DATA EXCERPTS
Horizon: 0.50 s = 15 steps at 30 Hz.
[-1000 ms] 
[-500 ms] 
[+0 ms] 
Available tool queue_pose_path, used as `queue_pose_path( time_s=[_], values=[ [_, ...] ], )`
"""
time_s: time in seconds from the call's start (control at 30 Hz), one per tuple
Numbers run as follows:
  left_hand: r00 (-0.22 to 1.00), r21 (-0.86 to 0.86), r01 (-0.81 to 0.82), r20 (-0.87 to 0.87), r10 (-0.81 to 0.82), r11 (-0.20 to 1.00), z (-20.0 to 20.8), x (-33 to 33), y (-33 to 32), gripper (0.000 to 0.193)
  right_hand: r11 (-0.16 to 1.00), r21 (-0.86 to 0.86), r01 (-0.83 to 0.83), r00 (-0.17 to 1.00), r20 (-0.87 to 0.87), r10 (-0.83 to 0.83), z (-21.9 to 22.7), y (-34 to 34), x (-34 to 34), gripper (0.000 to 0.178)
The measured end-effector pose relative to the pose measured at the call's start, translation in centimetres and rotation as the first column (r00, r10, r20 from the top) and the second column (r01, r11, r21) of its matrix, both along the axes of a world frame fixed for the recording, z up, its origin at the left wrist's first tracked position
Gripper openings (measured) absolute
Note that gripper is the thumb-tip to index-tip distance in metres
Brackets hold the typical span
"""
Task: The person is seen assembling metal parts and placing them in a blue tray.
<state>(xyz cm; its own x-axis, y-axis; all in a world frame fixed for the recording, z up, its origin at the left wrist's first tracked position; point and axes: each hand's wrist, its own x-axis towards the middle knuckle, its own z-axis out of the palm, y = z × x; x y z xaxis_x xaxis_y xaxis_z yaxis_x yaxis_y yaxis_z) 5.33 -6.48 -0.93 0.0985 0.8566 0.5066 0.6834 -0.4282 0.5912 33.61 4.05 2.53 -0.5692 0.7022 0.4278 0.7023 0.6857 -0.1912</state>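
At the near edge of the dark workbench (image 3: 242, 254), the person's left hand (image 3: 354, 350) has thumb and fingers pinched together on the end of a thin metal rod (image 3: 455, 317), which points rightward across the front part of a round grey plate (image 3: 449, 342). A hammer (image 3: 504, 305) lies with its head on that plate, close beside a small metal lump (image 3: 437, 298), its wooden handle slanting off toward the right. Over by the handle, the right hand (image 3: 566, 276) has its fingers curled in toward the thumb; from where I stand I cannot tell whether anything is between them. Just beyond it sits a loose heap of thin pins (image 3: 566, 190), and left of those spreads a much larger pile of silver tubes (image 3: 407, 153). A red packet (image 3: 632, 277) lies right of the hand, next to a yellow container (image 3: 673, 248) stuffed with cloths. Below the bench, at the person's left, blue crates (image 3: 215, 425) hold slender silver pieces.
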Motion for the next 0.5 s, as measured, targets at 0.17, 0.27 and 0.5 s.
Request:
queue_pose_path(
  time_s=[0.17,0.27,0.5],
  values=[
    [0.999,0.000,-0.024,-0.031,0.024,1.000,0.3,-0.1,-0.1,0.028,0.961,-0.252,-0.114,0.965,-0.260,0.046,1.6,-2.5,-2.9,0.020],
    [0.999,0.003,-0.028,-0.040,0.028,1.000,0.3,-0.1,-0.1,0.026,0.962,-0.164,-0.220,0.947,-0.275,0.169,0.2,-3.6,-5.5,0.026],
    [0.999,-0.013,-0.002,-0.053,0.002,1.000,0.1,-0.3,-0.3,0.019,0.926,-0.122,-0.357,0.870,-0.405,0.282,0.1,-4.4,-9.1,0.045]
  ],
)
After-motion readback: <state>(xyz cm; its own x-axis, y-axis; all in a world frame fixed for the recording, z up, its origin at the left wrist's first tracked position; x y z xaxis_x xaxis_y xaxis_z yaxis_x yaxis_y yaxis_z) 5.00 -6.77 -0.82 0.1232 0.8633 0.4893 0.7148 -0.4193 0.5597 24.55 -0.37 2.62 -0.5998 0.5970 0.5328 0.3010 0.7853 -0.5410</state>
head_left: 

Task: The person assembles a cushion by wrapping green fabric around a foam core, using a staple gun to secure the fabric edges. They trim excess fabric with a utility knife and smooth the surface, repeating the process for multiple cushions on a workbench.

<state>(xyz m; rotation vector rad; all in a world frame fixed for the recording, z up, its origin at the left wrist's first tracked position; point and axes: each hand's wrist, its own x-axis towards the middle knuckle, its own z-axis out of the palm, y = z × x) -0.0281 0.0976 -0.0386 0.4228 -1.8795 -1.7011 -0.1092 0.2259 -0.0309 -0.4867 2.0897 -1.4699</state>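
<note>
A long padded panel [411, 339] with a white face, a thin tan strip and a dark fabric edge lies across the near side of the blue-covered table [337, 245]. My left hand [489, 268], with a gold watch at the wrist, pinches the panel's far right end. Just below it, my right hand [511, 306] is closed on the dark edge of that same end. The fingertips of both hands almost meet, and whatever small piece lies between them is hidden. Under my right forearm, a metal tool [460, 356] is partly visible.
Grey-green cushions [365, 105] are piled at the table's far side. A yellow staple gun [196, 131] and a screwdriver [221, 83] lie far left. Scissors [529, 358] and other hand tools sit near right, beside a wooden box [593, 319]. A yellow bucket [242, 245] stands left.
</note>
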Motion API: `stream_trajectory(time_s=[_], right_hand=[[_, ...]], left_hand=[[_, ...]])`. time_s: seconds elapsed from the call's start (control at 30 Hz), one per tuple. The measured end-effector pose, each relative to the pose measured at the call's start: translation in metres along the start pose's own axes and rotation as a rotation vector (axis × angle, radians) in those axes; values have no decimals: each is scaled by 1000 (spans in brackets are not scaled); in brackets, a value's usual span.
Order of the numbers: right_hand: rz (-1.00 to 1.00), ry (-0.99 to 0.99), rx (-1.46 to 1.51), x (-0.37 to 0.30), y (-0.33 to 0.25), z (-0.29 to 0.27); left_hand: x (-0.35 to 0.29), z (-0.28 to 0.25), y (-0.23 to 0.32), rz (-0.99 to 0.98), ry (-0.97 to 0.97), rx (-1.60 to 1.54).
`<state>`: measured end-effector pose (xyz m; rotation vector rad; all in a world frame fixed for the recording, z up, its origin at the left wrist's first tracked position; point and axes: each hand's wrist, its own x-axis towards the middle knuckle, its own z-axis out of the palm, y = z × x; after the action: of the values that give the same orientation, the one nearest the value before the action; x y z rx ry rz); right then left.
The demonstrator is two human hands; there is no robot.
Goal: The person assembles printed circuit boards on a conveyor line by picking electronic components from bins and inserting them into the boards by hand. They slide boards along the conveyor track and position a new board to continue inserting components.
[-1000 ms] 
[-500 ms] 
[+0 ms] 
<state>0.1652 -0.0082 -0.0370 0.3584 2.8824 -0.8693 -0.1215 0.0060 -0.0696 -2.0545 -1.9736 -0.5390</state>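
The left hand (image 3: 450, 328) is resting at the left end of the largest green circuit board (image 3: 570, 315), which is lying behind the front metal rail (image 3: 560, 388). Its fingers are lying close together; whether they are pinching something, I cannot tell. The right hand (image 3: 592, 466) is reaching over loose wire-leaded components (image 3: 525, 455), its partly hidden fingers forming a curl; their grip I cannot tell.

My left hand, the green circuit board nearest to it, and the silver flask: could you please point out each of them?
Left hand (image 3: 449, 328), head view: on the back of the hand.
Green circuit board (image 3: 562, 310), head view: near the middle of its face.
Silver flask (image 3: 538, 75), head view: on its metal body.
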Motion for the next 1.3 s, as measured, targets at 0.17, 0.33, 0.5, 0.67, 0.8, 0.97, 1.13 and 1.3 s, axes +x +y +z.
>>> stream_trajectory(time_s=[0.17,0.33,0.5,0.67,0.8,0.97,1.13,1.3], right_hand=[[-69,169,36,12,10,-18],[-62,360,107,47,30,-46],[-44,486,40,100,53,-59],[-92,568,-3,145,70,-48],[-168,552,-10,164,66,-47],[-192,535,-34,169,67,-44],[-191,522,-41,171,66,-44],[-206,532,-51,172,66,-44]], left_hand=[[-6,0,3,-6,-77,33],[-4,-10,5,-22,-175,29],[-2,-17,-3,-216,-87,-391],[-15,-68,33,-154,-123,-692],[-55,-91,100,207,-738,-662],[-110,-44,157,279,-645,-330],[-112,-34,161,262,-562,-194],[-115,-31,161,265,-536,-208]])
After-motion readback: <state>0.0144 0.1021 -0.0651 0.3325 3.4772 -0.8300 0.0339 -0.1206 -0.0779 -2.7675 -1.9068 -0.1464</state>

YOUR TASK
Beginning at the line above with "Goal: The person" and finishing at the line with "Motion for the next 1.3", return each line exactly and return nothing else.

RESPONSE TO THE EXERCISE
Goal: The person assembles printed circuit boards on a conveyor line by picking electronic components from bins and inserting them into the boards by hand. They slide boards along the conveyor track and position a new board to continue inserting components.
[-1000 ms] 
[-500 ms] 
[+0 ms] 
<state>0.1652 -0.0082 -0.0370 0.3584 2.8824 -0.8693 -0.1215 0.0060 -0.0696 -2.0545 -1.9736 -0.5390</state>
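The left hand (image 3: 450, 328) is resting at the left end of the largest green circuit board (image 3: 570, 315), which is lying behind the front metal rail (image 3: 560, 388). Its fingers are lying close together; whether they are pinching something, I cannot tell. The right hand (image 3: 592, 466) is reaching over loose wire-leaded components (image 3: 525, 455), its partly hidden fingers forming a curl; their grip I cannot tell.

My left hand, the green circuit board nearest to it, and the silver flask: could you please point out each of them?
Left hand (image 3: 449, 328), head view: on the back of the hand.
Green circuit board (image 3: 562, 310), head view: near the middle of its face.
Silver flask (image 3: 538, 75), head view: on its metal body.
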Motion for the next 1.3 s, as measured, targets at 0.17, 0.33, 0.5, 0.67, 0.8, 0.97, 1.13 and 1.3 s, axes +x +y +z.

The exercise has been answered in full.